Co-Authored-By: Claude Opus 4.6 <noreply@anthropic.com>
---
 klausur-service/backend/grid_editor_api.py | 116 +++++++++++++++++++--
 1 file changed, 108 insertions(+), 8 deletions(-)

diff --git a/klausur-service/backend/grid_editor_api.py b/klausur-service/backend/grid_editor_api.py
index 06a85e8..e510aaf 100644
--- a/klausur-service/backend/grid_editor_api.py
+++ b/klausur-service/backend/grid_editor_api.py
@@ -663,11 +663,15 @@ def _filter_decorative_margin(
     character word.  These decorative elements are not content and confuse
     column/row detection.
 
-    Detection criteria:
+    Detection criteria (phase 1 — find the strip using single-char words):
       - Words are in the outer 30% of the page (left or right)
       - Nearly all words are single characters (letters or digits)
       - At least 8 such words form a vertical strip (≥8 unique Y positions)
-      - Average horizontal spread of the strip is small (< 60px)

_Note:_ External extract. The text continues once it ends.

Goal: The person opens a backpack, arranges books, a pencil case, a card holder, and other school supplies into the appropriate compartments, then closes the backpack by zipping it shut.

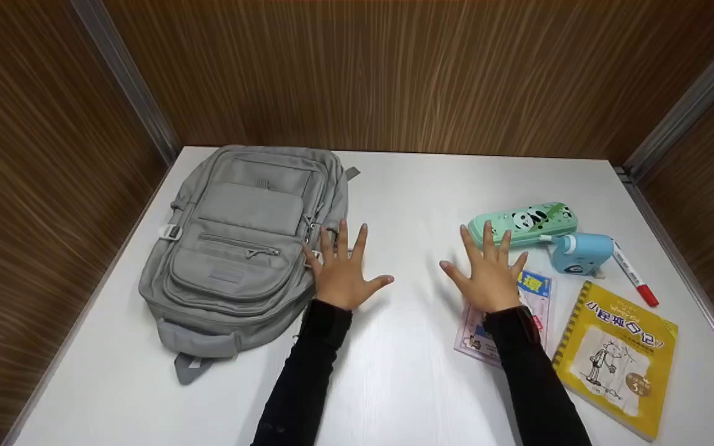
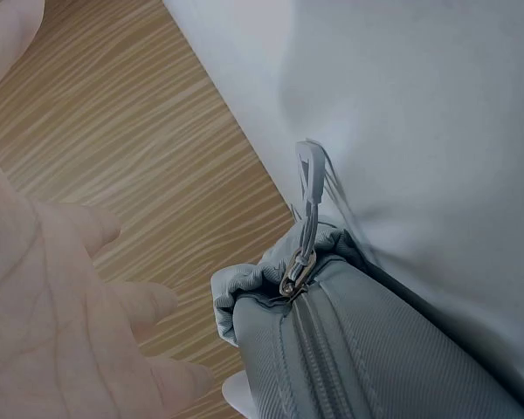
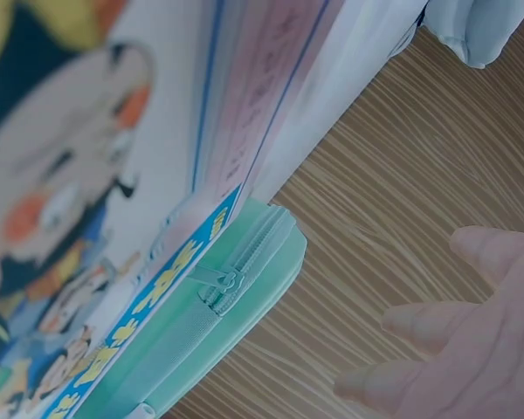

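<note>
My left hand (image 1: pixel 340 275) has its fingers spread, palm down, beside the right edge of a grey backpack (image 1: pixel 239 248), and holds nothing. In the left wrist view a zipper pull (image 2: pixel 311 175) hangs off the backpack's zipped side near that palm. My right hand (image 1: pixel 489 282), also with spread fingers and nothing in it, overlaps a pink and blue printed booklet (image 1: pixel 540 303) in the head view. Past its fingertips lies a mint-green zipped pencil case (image 1: pixel 555 217) with pandas, whose zipper (image 3: pixel 231 279) shows in the right wrist view.
Right of the pencil case stands a blue bottle-like item (image 1: pixel 586 251) with a pale nozzle. A white marker with a red cap (image 1: pixel 647 295) lies beside it. Nearer, a yellow book (image 1: pixel 623 359) rests on the white table (image 1: pixel 406 384). Wood-grain panels (image 1: pixel 394 74) enclose the back and sides.
</note>
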A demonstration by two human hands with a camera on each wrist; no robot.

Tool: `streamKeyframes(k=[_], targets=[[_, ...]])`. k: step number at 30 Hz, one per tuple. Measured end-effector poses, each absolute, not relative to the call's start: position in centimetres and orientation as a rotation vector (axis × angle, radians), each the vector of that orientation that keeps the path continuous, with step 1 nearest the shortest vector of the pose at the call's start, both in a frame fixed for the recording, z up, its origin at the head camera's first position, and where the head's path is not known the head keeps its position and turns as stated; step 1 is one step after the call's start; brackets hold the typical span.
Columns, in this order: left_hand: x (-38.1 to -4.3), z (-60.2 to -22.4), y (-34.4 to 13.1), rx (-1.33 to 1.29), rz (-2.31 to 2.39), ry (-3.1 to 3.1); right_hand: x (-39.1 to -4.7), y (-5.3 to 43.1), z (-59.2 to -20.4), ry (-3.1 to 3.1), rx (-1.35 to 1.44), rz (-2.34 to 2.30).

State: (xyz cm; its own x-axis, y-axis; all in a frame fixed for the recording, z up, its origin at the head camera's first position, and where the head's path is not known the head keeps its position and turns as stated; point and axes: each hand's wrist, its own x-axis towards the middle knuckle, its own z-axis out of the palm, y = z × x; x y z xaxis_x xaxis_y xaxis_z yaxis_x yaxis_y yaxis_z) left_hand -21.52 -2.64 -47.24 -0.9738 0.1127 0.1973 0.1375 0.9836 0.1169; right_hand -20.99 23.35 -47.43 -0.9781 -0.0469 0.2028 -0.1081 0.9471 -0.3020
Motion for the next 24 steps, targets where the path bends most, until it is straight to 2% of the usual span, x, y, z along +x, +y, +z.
streamKeyframes(k=[17, 24], targets=[[-21.2, -46.4, -3.0, -0.195, -0.25, -2.898, -21.3, 23.9, -47.2, -2.923, 0.121, 0.587], [-20.4, -45.8, -4.7, -0.18, -0.263, -2.938, -21.2, 23.8, -46.8, -2.905, 0.161, 0.649]])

+      - Average horizontal spread of the strip is small (< 80px)
+
+    Phase 2 — once a strip is confirmed, also remove any short word (≤3
+    chars) in the same narrow x-range.  This catches multi-char OCR
+    artifacts like "Vv" that belong to the same decorative element.
 
     Modifies *words* in place.
     """
@@ -675,7 +679,7 @@ def _filter_decorative_margin(
         return
 
     margin_cutoff = img_w * 0.30
-    # Candidate margin words: single char, in left or right 30%
+    # Phase 1: find candidate strips using single-char words
     left_strip = [
         w for w in words
         if len((w.get("text") or "").strip()) == 1
@@ -699,18 +703,34 @@ def _filter_decorative_margin(
             continue
         # Check horizontal compactness
         x_positions = [w["left"] for w in strip]
-        x_spread = max(x_positions) - min(x_positions)
+        x_min = min(x_positions)
+        x_max = max(x_positions)
+        x_spread = x_max - x_min
         if x_spread > 80:
             continue
-        # This looks like a decorative alphabet strip — remove these words
-        strip_set = set(id(w) for w in strip)
+
+        # Phase 2: strip confirmed — also collect short words in same x-range
+        # Expand x-range slightly to catch neighbors (e.g. "Vv" next to "U")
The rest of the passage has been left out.